Comme bon nombre d'étudiantes et étudiants de l'international, Ingrid Boutros s'est installée à Québec avec un montant qu'elle supposait suffisant. «Mais la vie ici est différente de celle dans mon pays. À l'hiver 2016, je me suis présentée à la Table du pain pour recevoir des denrées alimentaires. On ne m'y a pas donné que de la nourriture. J'y ai trouvé un véritable soutien. Quand on arrive à Québec, on est seul et on ne sait pas où acheter les choses à bon prix. J'ai rencontré des personnes qui m'ont écoutée et qui m'ont donné des astuces pour vivre ici à moindre coût», raconte-t-elle.

Depuis 2016, Ingrid Boutros accueille avec bienveillance les bénéficiaires de la Table du pain.
— Yan Doublet
Après deux visites, Ingrid Boutros sent que, pour marquer sa gratitude, elle peut donner du temps. Elle s'engage donc comme bénévole à la Table du pain. «J'ai beaucoup aimé mon expérience, dit-elle. Ce bénévolat me remplissait de joie et de satisfaction. Je suis donc revenue d'une session à l'autre et j'ai monté les échelons. J'ai été nommée membre du ÇA et je suis devenue responsable des bénévoles, avant de passer coordonnatrice, puis vice-présidente et finalement présidente.»

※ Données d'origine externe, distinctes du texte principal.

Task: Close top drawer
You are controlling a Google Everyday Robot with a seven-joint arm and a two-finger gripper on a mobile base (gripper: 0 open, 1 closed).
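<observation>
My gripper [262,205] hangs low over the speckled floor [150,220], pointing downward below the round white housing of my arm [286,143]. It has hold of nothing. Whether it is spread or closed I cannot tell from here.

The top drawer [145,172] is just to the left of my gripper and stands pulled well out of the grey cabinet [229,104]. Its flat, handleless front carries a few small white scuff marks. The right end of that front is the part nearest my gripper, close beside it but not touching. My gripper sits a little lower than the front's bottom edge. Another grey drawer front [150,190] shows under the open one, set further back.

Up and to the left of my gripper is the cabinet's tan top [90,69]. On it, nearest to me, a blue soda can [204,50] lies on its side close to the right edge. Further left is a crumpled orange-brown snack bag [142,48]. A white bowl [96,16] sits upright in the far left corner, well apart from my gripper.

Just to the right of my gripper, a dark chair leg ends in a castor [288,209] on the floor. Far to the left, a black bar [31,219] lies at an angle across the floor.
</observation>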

Les nombreux bienfaits de la Table du pain
Service d'aide alimentaire, la Table du Pain distribue chaque semaine 400 paniers à quelque 300 étudiantes et étudiants qui en font la demande. Les couples reçoivent deux paniers et les familles, trois. On estime qu'une trentaine de familles par semaine ont recours à cette aide. Pour obtenir le service, les bénéficiaires doivent s'inscrire, ce qui permet de s'assurer que la dernière personne qui se présentera au comptoir recevra autant que celle qui s'y est présentée en premier. L'an dernier, la Table du Pain a reçu plus de 2300 inscriptions, dont celles de quelque 150 couples et 200 familles.
L'organisme peut compter, chaque semaine, sur des denrées livrées par Moisson Québec, qui a donné l'an dernier environ 500 000$ de valeur marchande de nourriture. À cela s'ajoutent les aliments achetés par la Table du pain grâce à des subventions. L'année dernière, l'organisation a réussi à recueillir quelque 52 000$. Deux fois par année, l'organisme Vide ta sacoche donne à la Table du pain des produits cosmétiques et d'hygiène personnelle. Des dons privés et les fruits de quelques projets réalisés par des membres du personnel de l'Université viennent également garnir occasionnellement le comptoir.
Les paniers comprennent généralement des aliments frais et des denrées non périssables, ainsi que des produits d'hygiène et de nettoyage. Ils sont distribués les mercredis, entre 11h et 13h, à la salle Newman du pavillon Louis-Ernest-Lemieux.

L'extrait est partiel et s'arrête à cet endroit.